Laetiporus sulphureus lectin (LSL) and CC1G_11805 (coprinolysin) are pore forming proteins under the aerolysin-ETX/MTX-2 superfamily. These fungal lectins are structurally homologous, when observing the pore forming domain. The receptor binding domain differs between the two and confers their target specificity. LSL is haemolytic, whereas CC1G_11805 is insecticidal. However, the pore formation mechanism remains unknown. Characterisation of these PFPs brings us a firmer understanding to the proteins function and structure. Although, pore characterisation has been trialled against coprinolysin with no success.
This study utilises a chimeric approach, where chimeric constructs of the PFPs were designed where the N-terminus RBD of both proteins were switched with each other, creating two chimeras: Chimera 1[N-terminal LSL/C-terminal coprinolysin] and Chimera 2[N-terminal coprinolysin/C-terminal LSL].

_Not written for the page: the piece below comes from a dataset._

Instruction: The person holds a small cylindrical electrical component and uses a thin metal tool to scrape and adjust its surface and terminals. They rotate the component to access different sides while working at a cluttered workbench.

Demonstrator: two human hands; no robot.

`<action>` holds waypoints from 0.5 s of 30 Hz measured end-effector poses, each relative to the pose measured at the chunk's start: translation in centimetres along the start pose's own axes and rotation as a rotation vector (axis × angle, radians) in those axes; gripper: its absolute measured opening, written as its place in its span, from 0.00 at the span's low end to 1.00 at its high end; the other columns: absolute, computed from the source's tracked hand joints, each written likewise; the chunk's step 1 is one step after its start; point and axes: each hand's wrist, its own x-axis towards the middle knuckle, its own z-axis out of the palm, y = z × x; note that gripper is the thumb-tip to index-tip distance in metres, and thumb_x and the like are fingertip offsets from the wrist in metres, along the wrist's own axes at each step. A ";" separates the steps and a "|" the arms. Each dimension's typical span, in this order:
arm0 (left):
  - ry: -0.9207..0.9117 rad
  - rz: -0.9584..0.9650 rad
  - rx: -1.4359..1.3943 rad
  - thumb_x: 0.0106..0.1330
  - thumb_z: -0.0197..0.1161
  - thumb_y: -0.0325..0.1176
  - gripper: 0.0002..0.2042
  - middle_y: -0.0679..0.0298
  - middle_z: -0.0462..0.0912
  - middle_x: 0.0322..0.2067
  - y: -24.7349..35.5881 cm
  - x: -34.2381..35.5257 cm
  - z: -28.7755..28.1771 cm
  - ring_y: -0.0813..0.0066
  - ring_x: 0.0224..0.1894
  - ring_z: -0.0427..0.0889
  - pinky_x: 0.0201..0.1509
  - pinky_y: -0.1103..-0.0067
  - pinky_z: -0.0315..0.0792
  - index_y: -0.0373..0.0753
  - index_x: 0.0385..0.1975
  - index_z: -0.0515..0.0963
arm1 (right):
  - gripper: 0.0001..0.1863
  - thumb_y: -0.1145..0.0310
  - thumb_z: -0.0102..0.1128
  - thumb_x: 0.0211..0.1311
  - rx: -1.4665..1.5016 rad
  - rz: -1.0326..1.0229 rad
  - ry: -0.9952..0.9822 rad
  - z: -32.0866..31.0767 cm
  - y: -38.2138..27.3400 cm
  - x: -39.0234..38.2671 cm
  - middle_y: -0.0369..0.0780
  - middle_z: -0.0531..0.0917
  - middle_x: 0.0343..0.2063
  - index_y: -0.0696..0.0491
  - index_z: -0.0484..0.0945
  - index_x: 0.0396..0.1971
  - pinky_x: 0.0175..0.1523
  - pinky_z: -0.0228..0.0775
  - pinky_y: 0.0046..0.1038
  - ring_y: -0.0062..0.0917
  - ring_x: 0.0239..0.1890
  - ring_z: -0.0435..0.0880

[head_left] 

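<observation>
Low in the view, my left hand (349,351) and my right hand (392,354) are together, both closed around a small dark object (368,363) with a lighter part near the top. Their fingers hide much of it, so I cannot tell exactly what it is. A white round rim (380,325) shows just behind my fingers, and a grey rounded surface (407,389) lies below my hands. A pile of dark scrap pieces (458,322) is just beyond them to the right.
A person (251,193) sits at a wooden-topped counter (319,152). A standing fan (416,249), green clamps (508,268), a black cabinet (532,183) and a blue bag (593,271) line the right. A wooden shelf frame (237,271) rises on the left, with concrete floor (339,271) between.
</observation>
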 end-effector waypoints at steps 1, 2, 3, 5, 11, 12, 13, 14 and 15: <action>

These proteins were expressed recombinantly in E. coli, purified and the activity was assessed via functional assays. Haemolytic and dye release assays were used involving red blood cells and liposomes containing carboxy fluorescein dye, respectively.
It was found that both chimeras could be expressed and purified but furthermore Chimera 1 could recapitulate haemolytic activity, killing red blood cells. Interestingly, chimera 1 was also able to perforate liposomes when modified with a sugar to bind to, resulting in release of fluorescence. This provides evidence that the pore forming domain of coprinolysin works in the same mechanism as LSL as it now has haemolytic activity, whereas previously it was only insecticidal. Moreover, evidence does suggest no proteolytic event is required for activation.
This indicates that chimeric pore forming proteins can be designed, showing indirect evidence that coprinolysin is a PFP, this indicates that function of PFD is not dependent on presence of its native RBD. Furthermore, this has a strong implication towards agribusiness, where we could potentially manipulate PFP RBDs to specifically target glycans in pests and insects.